▶ [Exercise]
For the copy, please give all of the data again exactly and leave the pictures out.

▶ [Data]
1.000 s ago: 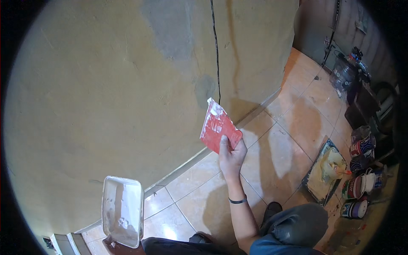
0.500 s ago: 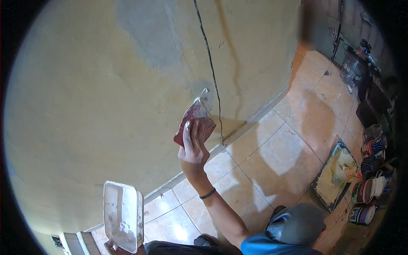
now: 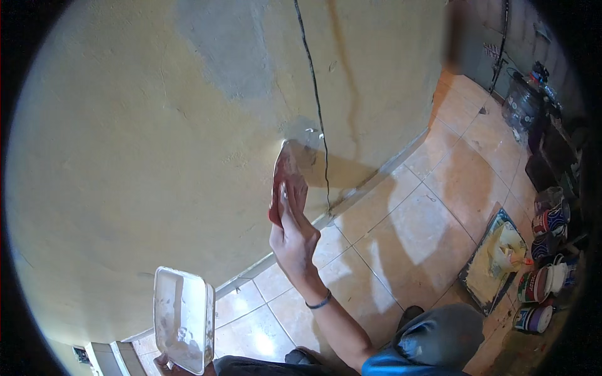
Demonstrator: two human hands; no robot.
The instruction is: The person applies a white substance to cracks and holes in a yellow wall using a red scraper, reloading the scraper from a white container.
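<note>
right hand (image 3: 293, 241): fingers (image 3: 290, 199) flat, pressing red sandpaper sheet (image 3: 286, 175) to yellow wall (image 3: 157, 156) | left hand (image 3: 164, 361): fingers unclear, supports white tray (image 3: 183, 316)

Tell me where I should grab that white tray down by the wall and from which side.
Probably by the near short end of the white tray, coming from below. It stands tilted with its open, plaster-smeared face toward the camera, and the left hand seems to hold it there already. The right hand presses a red sheet on the wall.
</note>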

▶ [Solution to this exercise]
1.000 s ago: 
0.500 s ago: 
now: 
Demonstrator: two human hands; no robot.
The instruction is: The person applies a white substance to cracks and holes in a yellow wall using a red scraper, reloading the scraper from a white container.
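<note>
right hand (image 3: 293, 241): fingers (image 3: 290, 199) flat, pressing red sandpaper sheet (image 3: 286, 175) to yellow wall (image 3: 157, 156) | left hand (image 3: 164, 361): fingers unclear, supports white tray (image 3: 183, 316)

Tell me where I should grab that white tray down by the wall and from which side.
Probably by the near short end of the white tray, coming from below. It stands tilted with its open, plaster-smeared face toward the camera, and the left hand seems to hold it there already. The right hand presses a red sheet on the wall.
</note>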

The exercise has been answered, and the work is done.